Some factors can increase the risk of developing GIST, such as:

  • Age, being more common after age 60;
  • Familial gastrointestinal stromal tumor syndrome (GIST);
  • Carney syndrome;
  • Type 1 neurofibromatosis.

Generally, GIST grows slowly, however, it has malignant potential and can become cancer, and can often be diagnosed in routine exams, especially when the person does not present symptoms in its initial stages.

In the case of people who have familial gastrointestinal stromal tumor syndrome, it is important to see an oncologist regularly so that the tumor is detected early.
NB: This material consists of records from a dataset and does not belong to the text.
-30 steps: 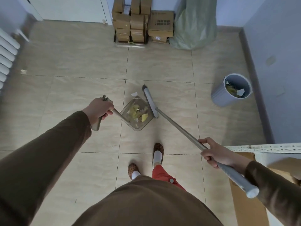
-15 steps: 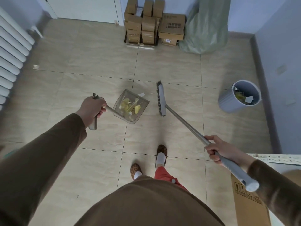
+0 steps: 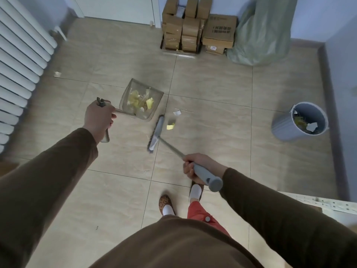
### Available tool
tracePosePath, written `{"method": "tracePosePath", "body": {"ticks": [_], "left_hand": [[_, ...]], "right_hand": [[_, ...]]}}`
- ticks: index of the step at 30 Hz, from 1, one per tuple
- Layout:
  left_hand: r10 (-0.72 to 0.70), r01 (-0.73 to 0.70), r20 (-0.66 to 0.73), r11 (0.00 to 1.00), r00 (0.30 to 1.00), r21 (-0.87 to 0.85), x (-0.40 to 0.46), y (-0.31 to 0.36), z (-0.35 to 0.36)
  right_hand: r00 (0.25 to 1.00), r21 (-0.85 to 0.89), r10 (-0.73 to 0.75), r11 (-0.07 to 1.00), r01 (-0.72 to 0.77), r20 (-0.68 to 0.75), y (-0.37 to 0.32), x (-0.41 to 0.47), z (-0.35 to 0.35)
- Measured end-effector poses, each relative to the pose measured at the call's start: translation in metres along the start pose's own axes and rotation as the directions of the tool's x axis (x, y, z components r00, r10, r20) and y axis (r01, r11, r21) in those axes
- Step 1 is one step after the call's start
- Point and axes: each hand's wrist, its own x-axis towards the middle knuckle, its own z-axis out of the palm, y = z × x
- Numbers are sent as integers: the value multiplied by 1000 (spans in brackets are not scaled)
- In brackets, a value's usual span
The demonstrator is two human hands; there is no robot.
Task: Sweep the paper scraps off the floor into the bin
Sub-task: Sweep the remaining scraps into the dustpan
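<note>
My left hand grips the handle of a see-through dustpan that holds several yellow and white paper scraps. My right hand grips the grey broom handle near its end. The broom head is on the floor just right of the dustpan's near corner. A yellow scrap and a white scrap lie on the tiles right of the broom head. Another scrap lies far left by the radiator. The grey bin stands at the right with scraps inside.
Stacked cardboard boxes and a green sack stand against the back wall. A white radiator lines the left side. A metal shelf rail juts in at the lower right. My feet stand on the tiles below the broom.
The dustpan has lifted and moved left and away from the broom. The broom head has swung back towards me, and two scraps now lie on the floor beside it.
</note>
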Motion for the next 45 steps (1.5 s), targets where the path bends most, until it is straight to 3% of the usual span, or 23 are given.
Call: {"method": "tracePosePath", "body": {"ticks": [8,15,22,27,35,38,41,45], "left_hand": [[71,-78,-82,994,994,-80,26,34,17],[13,-27,-92,988,996,-152,46,42,30],[-80,66,-56,976,995,-208,43,46,54],[-108,104,-16,981,994,-162,36,48,65],[-111,113,64,993,992,-41,25,48,69],[-117,114,90,993,989,42,26,46,68],[-129,112,113,984,985,141,26,44,68],[-133,89,169,965,977,249,21,45,76]], "right_hand": [[977,-256,184,955,-152,105,-25,101,53],[995,-330,100,939,-96,-6,-114,134,14],[992,-90,-43,995,33,-117,-194,69,-97],[974,49,-99,993,111,-203,-180,16,-154],[939,36,-244,965,260,-241,-146,-58,-174],[919,-101,-324,946,309,-226,-162,-61,-169],[836,-448,-503,813,371,-220,-203,-39,-150],[821,-668,-527,695,267,-221,-281,17,-141]]}}
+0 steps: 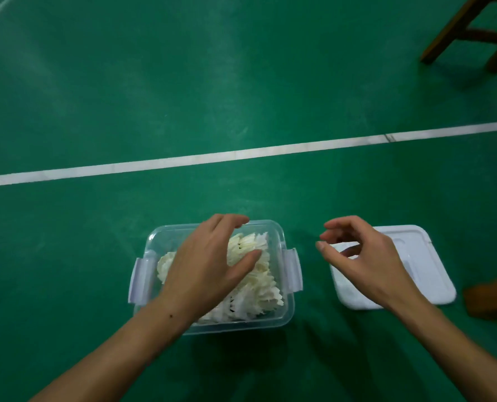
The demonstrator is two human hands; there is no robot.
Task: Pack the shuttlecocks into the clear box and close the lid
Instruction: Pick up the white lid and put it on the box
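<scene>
Setting: a green court floor (241, 82) with a white line (241, 153) running across the middle of the frame; wooden furniture legs (473, 30) in the upper right corner.
Clear box: the clear box (288, 307) sits on the floor at lower centre, its lid off, latch flaps (293, 269) hanging at its left and right sides.
Shuttlecocks: the white feathered shuttlecocks (258, 288) lie piled inside the box, some feathers standing about level with the rim; I see none loose on the floor.
Lid: the white lid (415, 256) lies flat on the floor just to the right of the box, apart from it, its long axis running roughly up and down the frame, much like the box's.
Left hand: the left hand (209, 265) is spread over the pile, fingers loosely arched and reaching toward the far rim, thumb touching the feathers; it looks to press rather than grip.
Right hand: the right hand (366, 256) hovers above the near-left part of the lid, fingers curled loosely with thumb and forefinger apart, holding nothing.
Key relation: the lid lies right of the box and directly under the right hand, so that hand is far the nearer one.
Likely step: packing seems finished; next would be lifting the lid leftward onto the box while the left hand keeps the feathers down.
Risk: feathers proud of the rim could catch under the lid.
</scene>
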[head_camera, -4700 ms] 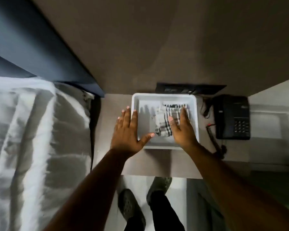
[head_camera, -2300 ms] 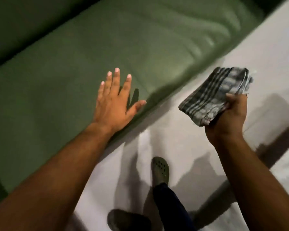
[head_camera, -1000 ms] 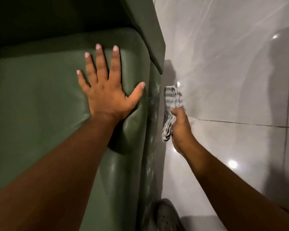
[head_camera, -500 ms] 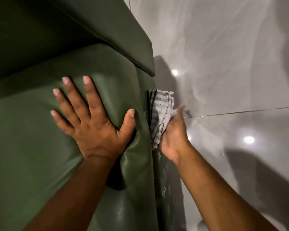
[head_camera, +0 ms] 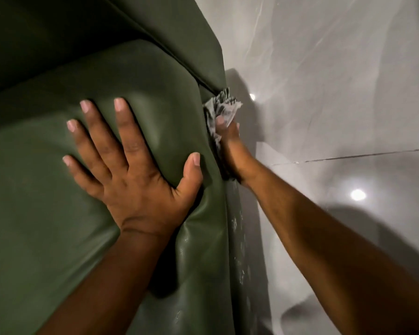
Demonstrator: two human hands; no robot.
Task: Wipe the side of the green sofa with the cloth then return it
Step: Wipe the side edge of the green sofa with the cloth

How the treatment is carried out

GIST treatment must be carried out under the guidance of an oncologist, and varies according to the size of the tumor and the extent of the disease.

For tumors smaller than 2 cm and that do not cause symptoms, monitoring of the tumor through endoscopic ultrasound, performed 1 or 2 times a year, may be recommended.

For tumors larger than 2 cm, which have not spread and are capable of being removed, surgery is recommended by the doctor, and treatment with targeted therapy, such as imatinib, can also be carried out before surgery to reduce the size. size of the tumor or after surgery to complement treatment.

In cases of metastases, in which the tumor has spread to other parts of the body, or tumors that cannot be removed by surgery, treatment is usually done with targeted therapy, with drugs such as imatinib, sunitinib, sorafenib, Pazopanib, regorafenib, ripretinib , dasatinib, nilotinib or Pazopanib, for example. If the tumor shrinks, it may be indicated in some cases.